-- Extracted information follows --

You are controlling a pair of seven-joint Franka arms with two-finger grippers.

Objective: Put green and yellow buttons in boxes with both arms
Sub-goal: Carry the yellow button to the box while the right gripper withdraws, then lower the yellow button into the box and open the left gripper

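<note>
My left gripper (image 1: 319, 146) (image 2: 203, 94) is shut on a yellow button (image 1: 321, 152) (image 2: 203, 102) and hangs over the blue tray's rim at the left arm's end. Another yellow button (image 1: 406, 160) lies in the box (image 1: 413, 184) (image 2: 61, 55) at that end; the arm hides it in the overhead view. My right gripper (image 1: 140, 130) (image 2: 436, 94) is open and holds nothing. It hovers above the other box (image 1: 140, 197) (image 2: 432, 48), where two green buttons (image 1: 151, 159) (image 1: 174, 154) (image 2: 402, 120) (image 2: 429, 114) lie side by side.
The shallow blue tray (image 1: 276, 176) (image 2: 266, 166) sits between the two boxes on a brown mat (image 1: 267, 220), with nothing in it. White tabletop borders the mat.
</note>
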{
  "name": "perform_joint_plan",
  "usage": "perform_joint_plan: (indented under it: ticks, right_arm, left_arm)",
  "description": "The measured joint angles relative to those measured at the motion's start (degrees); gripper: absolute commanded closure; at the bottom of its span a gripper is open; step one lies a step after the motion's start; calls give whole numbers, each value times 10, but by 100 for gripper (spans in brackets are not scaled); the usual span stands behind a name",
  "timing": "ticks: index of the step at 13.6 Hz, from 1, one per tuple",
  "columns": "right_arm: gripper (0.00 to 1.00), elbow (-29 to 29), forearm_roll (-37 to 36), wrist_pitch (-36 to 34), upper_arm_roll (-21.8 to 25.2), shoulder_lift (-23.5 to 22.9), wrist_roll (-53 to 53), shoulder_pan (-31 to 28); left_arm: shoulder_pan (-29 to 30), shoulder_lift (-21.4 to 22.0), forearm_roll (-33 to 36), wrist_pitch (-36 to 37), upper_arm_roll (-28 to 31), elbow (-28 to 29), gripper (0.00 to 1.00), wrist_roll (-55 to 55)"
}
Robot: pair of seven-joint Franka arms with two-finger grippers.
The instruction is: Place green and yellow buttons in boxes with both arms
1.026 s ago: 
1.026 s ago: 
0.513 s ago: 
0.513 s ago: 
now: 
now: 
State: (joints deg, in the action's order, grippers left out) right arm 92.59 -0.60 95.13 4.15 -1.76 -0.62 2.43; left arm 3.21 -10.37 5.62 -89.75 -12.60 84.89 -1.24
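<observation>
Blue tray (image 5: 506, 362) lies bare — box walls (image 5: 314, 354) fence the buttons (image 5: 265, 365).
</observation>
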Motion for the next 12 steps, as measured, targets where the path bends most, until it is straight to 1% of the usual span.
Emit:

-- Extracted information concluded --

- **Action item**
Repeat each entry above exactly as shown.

- **Result for this task**
You are controlling a pair of seven-joint Franka arms with two-finger grippers.

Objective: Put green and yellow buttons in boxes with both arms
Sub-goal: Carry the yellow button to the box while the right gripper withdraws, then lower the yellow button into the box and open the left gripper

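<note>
My left gripper (image 1: 319, 146) (image 2: 203, 94) is shut on a yellow button (image 1: 321, 152) (image 2: 203, 102) and hangs over the blue tray's rim at the left arm's end. Another yellow button (image 1: 406, 160) lies in the box (image 1: 413, 184) (image 2: 61, 55) at that end; the arm hides it in the overhead view. My right gripper (image 1: 140, 130) (image 2: 436, 94) is open and holds nothing. It hovers above the other box (image 1: 140, 197) (image 2: 432, 48), where two green buttons (image 1: 151, 159) (image 1: 174, 154) (image 2: 402, 120) (image 2: 429, 114) lie side by side.
The shallow blue tray (image 1: 276, 176) (image 2: 266, 166) sits between the two boxes on a brown mat (image 1: 267, 220), with nothing in it. White tabletop borders the mat.
</note>
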{
  "name": "perform_joint_plan",
  "usage": "perform_joint_plan: (indented under it: ticks, right_arm, left_arm)",
  "description": "The measured joint angles relative to those measured at the motion's start (degrees); gripper: absolute commanded closure; at the bottom of its span a gripper is open; step one lies a step after the motion's start; calls give whole numbers, each value times 10, but by 100 for gripper (spans in brackets are not scaled); the usual span stands behind a name",
  "timing": "ticks: index of the step at 13.6 Hz, from 1, one per tuple",
  "columns": "right_arm: gripper (0.00 to 1.00), elbow (-29 to 29), forearm_roll (-37 to 36), wrist_pitch (-36 to 34), upper_arm_roll (-21.8 to 25.2), shoulder_lift (-23.5 to 22.9), wrist_roll (-53 to 53), shoulder_pan (-31 to 28); left_arm: shoulder_pan (-29 to 30), shoulder_lift (-21.4 to 22.0), forearm_roll (-33 to 36), wrist_pitch (-36 to 37), upper_arm_roll (-28 to 31), elbow (-28 to 29), gripper (0.00 to 1.00), wrist_roll (-55 to 55)"
}
Robot: pair of seven-joint Franka arms with two-finger grippers.
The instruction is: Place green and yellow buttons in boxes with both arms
1.026 s ago: 
1.026 s ago: 
0.513 s ago: 
0.513 s ago: 
now: 
now: 
State: (joints deg, in the action's order, grippers left out) right arm 92.59 -0.60 95.13 4.15 -1.76 -0.62 2.43; left arm 3.21 -10.37 5.62 -89.75 -12.60 84.89 -1.24
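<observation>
Blue tray (image 5: 506, 362) lies bare — box walls (image 5: 314, 354) fence the buttons (image 5: 265, 365).
</observation>
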Motion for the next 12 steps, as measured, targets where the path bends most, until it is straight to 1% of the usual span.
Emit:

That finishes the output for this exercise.